● **Instructions for the task**: Up to and including the line that contains "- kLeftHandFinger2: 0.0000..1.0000", write out each line of the material from its first line, exactly.
[Task inputs Boundary: Start]
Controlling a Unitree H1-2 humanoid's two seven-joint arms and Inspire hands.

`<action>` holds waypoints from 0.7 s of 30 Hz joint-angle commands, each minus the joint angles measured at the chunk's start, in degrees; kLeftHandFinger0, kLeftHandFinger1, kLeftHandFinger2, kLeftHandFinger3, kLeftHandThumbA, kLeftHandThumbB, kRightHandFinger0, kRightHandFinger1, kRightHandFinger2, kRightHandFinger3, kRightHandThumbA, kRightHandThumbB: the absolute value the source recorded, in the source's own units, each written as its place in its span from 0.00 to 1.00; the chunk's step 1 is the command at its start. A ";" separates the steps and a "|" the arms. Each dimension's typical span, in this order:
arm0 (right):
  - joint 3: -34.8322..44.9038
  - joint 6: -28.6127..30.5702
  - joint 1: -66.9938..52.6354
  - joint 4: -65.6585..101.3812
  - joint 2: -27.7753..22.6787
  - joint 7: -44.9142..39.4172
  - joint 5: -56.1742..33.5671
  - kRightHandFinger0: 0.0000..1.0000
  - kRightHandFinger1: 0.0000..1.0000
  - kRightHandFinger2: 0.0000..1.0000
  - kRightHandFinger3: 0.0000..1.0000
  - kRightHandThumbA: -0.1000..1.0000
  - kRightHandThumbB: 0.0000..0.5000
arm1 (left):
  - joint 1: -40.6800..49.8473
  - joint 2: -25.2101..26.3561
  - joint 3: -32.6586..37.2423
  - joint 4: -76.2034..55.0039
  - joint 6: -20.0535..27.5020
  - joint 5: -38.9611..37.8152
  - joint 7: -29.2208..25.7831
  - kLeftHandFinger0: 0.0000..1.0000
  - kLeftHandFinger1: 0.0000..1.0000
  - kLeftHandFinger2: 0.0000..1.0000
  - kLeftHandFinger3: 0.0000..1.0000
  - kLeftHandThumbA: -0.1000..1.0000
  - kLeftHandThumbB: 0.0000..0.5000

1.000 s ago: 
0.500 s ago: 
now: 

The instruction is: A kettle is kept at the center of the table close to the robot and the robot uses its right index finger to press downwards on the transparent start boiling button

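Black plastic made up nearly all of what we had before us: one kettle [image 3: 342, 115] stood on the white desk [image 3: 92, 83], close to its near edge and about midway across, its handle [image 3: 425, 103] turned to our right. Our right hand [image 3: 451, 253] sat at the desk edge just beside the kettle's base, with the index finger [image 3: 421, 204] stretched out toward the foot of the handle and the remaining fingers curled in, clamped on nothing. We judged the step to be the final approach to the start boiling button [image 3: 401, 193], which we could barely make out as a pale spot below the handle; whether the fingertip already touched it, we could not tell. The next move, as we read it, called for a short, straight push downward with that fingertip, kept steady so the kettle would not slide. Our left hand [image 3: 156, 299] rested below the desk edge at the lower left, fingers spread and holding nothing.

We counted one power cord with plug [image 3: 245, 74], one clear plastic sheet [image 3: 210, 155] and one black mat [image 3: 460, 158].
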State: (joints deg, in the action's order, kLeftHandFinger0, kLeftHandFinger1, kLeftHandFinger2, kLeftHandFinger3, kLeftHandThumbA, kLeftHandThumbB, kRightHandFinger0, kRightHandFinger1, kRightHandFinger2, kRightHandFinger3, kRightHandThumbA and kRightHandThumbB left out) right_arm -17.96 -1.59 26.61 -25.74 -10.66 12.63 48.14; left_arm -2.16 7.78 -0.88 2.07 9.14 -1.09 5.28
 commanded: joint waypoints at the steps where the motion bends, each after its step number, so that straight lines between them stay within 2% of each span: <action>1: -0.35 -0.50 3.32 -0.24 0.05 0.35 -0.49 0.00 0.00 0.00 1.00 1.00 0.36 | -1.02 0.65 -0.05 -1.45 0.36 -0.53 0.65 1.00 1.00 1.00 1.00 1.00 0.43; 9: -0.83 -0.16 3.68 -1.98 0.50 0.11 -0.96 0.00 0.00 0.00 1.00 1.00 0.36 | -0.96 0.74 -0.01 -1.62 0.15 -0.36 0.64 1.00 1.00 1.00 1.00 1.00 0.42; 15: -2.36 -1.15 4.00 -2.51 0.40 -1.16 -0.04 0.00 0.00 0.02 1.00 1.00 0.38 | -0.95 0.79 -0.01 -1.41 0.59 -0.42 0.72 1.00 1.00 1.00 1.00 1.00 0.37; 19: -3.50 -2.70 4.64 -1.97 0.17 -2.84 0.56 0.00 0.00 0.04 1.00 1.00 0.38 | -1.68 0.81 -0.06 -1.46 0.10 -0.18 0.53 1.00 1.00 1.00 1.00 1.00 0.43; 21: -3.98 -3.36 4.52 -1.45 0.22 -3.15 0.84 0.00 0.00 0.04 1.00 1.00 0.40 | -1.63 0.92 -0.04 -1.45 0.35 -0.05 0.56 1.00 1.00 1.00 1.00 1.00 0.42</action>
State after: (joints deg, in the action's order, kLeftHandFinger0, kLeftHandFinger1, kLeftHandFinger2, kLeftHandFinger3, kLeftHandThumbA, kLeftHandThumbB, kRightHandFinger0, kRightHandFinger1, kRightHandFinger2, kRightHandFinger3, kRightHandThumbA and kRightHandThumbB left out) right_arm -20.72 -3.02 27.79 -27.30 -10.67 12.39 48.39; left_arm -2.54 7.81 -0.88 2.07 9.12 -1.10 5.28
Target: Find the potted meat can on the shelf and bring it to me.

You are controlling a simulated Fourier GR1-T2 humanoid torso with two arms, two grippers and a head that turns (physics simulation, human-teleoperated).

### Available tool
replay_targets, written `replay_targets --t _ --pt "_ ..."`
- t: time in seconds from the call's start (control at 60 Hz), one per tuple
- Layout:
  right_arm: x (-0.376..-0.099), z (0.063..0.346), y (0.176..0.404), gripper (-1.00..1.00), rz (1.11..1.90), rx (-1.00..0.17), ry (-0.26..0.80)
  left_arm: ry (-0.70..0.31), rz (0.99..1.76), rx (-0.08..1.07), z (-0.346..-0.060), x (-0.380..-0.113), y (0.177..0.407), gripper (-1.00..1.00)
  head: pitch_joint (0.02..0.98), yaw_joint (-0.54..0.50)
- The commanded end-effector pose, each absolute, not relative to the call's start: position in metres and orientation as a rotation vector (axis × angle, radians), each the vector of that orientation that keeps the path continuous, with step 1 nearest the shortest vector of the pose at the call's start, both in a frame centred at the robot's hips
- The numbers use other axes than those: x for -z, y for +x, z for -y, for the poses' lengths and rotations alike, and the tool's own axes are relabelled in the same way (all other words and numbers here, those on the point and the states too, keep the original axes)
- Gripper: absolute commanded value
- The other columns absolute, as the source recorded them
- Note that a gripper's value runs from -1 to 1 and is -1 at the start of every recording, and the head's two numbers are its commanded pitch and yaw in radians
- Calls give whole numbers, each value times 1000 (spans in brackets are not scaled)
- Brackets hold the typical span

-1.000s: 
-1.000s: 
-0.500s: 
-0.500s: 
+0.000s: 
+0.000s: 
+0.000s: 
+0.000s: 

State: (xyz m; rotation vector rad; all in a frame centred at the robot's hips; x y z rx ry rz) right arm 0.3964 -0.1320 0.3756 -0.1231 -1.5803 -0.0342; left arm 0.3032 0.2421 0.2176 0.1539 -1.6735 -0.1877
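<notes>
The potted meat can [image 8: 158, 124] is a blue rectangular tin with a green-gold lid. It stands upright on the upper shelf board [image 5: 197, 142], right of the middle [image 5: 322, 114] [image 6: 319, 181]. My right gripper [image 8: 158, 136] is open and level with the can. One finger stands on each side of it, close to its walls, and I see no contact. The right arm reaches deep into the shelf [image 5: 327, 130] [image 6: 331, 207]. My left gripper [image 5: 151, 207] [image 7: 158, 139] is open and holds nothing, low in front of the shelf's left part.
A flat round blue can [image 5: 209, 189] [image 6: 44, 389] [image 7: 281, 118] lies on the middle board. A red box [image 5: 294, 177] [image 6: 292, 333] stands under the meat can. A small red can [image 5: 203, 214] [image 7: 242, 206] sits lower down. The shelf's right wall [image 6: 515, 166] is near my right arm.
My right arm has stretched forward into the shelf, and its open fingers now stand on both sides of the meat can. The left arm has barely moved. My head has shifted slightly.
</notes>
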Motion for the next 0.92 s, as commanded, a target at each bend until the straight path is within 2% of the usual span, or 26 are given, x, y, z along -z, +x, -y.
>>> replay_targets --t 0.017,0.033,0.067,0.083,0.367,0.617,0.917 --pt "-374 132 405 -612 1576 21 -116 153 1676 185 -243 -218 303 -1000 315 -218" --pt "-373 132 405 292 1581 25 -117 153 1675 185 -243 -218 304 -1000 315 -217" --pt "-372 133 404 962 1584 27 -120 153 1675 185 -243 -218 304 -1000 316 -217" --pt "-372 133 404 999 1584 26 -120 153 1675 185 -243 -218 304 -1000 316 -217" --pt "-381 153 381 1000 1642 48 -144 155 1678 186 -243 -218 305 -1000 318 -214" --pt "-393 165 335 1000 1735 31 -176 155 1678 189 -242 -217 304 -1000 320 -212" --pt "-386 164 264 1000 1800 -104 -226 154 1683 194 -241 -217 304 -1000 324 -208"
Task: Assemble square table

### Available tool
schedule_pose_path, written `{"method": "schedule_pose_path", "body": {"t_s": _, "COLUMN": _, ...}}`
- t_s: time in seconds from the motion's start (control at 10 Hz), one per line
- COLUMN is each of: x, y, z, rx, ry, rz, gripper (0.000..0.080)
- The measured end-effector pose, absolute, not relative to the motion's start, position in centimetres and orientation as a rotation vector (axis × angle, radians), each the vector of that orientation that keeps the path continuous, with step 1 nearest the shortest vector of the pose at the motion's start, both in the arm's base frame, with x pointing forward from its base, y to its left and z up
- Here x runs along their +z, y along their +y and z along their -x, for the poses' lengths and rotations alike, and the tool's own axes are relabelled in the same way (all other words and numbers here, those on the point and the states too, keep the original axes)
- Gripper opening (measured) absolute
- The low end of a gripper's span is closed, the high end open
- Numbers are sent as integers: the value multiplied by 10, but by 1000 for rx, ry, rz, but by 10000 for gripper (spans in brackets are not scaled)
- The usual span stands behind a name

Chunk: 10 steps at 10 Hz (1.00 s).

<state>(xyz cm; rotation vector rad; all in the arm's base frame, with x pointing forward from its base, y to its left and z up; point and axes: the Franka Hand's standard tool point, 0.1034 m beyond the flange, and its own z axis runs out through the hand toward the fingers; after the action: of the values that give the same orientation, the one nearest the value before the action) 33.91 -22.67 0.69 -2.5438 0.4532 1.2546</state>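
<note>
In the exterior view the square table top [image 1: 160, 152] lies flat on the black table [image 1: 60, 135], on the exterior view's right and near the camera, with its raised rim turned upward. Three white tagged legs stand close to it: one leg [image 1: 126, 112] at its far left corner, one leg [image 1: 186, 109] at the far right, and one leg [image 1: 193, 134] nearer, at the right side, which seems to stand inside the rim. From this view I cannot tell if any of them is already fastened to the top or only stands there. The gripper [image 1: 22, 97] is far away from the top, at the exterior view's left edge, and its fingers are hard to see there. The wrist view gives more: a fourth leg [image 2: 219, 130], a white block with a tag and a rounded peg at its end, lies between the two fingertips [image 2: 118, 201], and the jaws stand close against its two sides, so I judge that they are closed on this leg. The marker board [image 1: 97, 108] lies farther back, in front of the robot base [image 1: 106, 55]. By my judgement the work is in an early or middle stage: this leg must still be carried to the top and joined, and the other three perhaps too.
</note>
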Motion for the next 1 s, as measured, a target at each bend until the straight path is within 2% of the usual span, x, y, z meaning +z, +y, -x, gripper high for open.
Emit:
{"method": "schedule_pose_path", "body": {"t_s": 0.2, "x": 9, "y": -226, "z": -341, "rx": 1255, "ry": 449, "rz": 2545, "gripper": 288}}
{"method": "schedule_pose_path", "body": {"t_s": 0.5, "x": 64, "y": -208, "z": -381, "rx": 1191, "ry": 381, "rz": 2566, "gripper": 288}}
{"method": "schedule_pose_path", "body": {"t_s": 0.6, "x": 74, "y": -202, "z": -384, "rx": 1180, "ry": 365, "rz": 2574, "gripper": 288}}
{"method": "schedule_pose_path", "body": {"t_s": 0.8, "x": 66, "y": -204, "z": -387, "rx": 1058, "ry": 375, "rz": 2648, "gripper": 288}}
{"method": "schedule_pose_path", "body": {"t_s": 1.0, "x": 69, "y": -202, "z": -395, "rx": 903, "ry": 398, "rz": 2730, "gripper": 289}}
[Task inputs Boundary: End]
● **Answer to the exercise**:
Controlling a Unitree H1-2 humanoid's two seven-joint arms and Inspire hands.

`<action>` holds waypoints from 0.7 s of 30 Hz joint-angle commands, each minus the joint angles measured at the chunk's start, in degrees; kLeftHandFinger0, kLeftHandFinger1, kLeftHandFinger2, kLeftHandFinger3, kLeftHandThumbA, kLeftHandThumbB, kRightHandFinger0, kRightHandFinger1, kRightHandFinger2, kRightHandFinger3, kRightHandThumbA, kRightHandThumbB: the absolute value the source recorded, in the source's own units, each written as its place in its span from 0.00 to 1.00; the chunk's step 1 is the command at its start. A ";" separates the steps and a "|" the arms. Each dimension's typical span, in this order:
arm0 (right):
  - joint 3: -34.8322..44.9038
  - joint 6: -28.6127..30.5702
  - joint 1: -66.9938..52.6354
  - joint 4: -65.6585..101.3812
  - joint 2: -27.7753..22.6787
  - joint 7: -44.9142..39.4172
  - joint 5: -56.1742..33.5671
  - kRightHandFinger0: 0.0000..1.0000
  - kRightHandFinger1: 0.0000..1.0000
  - kRightHandFinger2: 0.0000..1.0000
  - kRightHandFinger3: 0.0000..1.0000
  - kRightHandThumbA: -0.1000..1.0000
  - kRightHandThumbB: 0.0000..0.5000
arm1 (left):
  - joint 1: -40.6800..49.8473
  - joint 2: -25.2101..26.3561
  - joint 3: -32.6586..37.2423
  - joint 4: -76.2034..55.0039
  - joint 6: -20.0535..27.5020
  - joint 5: -38.9611..37.8152
  - joint 7: -29.2208..25.7831
  - kLeftHandFinger0: 0.0000..1.0000
  - kLeftHandFinger1: 0.0000..1.0000
  - kLeftHandFinger2: 0.0000..1.0000

This completes the answer to the exercise.